Parvati Patil era nata diciotto minuti dopo di sua sorella Padma.
Per undici anni, Parvati visse nell’ombra della sua gemella, la figlia perfetta dei coniugi Patil.
Parvati ricevette la sua lettere per Hogwarts diciotto minuti dopo di Padma e da ciò il divario che le separava iniziò ad ampliarsi sempre di più.
Tutti dicevano che le ragazze sarebbero state smistate in Corvonero.
Loro erano intelligenti, dicevano le persone.
Loro erano sagge, dicevano le persone.
Le persone, però, vedevano solo Padma:
Era lei che le persone notavano e consideravano Parvati come la sorella.
Parvati fu smistata a Grifondoro.
‹ Strano. › Le persone dicevano. Non sembrava una tipa coraggiosa e audace.

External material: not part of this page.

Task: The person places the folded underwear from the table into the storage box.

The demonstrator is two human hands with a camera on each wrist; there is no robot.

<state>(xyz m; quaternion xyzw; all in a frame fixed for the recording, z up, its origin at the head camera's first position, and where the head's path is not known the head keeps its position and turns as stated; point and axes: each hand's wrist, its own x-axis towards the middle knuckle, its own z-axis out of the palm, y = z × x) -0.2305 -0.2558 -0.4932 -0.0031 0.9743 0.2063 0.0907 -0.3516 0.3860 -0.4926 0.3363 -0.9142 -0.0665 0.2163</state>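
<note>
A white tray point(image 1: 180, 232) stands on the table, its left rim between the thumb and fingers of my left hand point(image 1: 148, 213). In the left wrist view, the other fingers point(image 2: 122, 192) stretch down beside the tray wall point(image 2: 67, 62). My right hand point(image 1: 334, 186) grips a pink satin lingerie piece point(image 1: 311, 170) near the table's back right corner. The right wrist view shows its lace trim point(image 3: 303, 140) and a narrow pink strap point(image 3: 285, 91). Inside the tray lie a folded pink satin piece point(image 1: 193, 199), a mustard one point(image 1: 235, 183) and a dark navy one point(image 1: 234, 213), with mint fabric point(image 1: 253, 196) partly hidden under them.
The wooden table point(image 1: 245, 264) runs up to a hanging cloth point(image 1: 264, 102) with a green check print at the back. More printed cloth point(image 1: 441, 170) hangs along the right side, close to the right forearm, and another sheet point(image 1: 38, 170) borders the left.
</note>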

Forse se qualcuno si fosse sforzato a conoscerla veramente, avrebbe capito che lei:
Amava essere una vincente.
Padma era sempre concentrata sui libri.
Parvati, invece, faceva amicizia in fretta.
Padma riusciva sempre a raggiungere senza problemi il massimo dei voti in tutte le materie.
Parvati doveva impegnarsi tanto per raggiungere almeno la metà del punteggio della sorella.
I Patil lodavano sempre Padma mentre Parvati era messa sempre in un'angolo.
Neppure quando Parvati aveva Harry e Padma Ron.
Ma Parvati non odiava sua sorella, mentre Padma desiderava con tutto il cuore che Parvati non fosse mai esistita.
Padma stava con Dean e Parvati continuava a essere fedele solo al suo spirito libero.
Padma si sentiva soddisfatta di essere superiore almeno in questo rispetto alla sua gemella perchè, sotto i suoi occhi, Parvati era sempre stata superiore a lei,
anche se il mondo attorno alla Corvonero continuava a escludere Parvati dall'ottica della brava figlia solo perchè oscurata dai suoi continui successi.
Ma ora che mancava poco alla grande battaglia, Padma notò che gli occhi del tuo ragazzo non erano per lei,
ma per la Padma che portava nel cuore i colori rosso e oro,
per la Padma che era sì testarda, ma forte e coraggiosa.
La Padma che non era Padma, ma Parvati.
Ora sì che Padma iniziava a odiare Parvati.
Ora sì che Padma desiderava fortemente che sua sorella non fosse mai esistita.
‹ Ti voglio bene, Padma. Non permetterò che ti succeda qualcosa. Non alla mia adorata sorella. ›
Padma rimase senza parole. La sorella che lei odiava in verità l'aveva sempre amata. Padma voleva ricambiare quel sentimento che per tutti quegli anni le aveva negato ma...
Una luce azzurra puntò dritto il petto di Parvati senza che lei potesse accorgersene, eppure Padma era più reattiva di Parvati e con il suo esile corpo fece da scudo alla gemella.
il corpo disteso e ansimante di Padma.
Parvati, invece, stentava a crederci e continuava a incitarla a resistere.
Era troppo testarda per accettare quello che era la cruda realtà.
Era troppo testarda per accettare di perdere la sua metà che tanto amava.
‹ Parvati... Non ti dimenticare mai di me. ›
La voce roca e sfinita di Padma risuonava come una terribile melodia nella testa di Parvati.
‹ No Padma, non mi dimenticherò mai di te anche perché tutto si risolverà. Ora verranno gli altri e ti guariranno! Non mi lasciare Padma! Non mi lasciare! ›
Parvati continuava a supplicarla, stringendole forte la mano ormai debole della sorella. Non si vergognava di permettere a quelle lacrime di disperazione di rigarle il volto fiero.
‹ Sono orgogliosa di averti come sorella... Io ti voglio bene, Parvati. ›
Quelle ultime parole furono dette con una strana felicità da parte di Padma che colpirono davvero Parvati, eppure era troppo tardi per la Corvonero.
I suoi occhi fissavano già da un pò il vuoto.
Il suo fiato era ormai assente.
Ma il suo sorriso era ancora accesso.
In tutta la scuola governata dal silenzio di quell'attimo di tregua, solo un grido disperato di una ragazza si udì. Il grido di una ragazza che aveva appena perso la sua adorata sorella.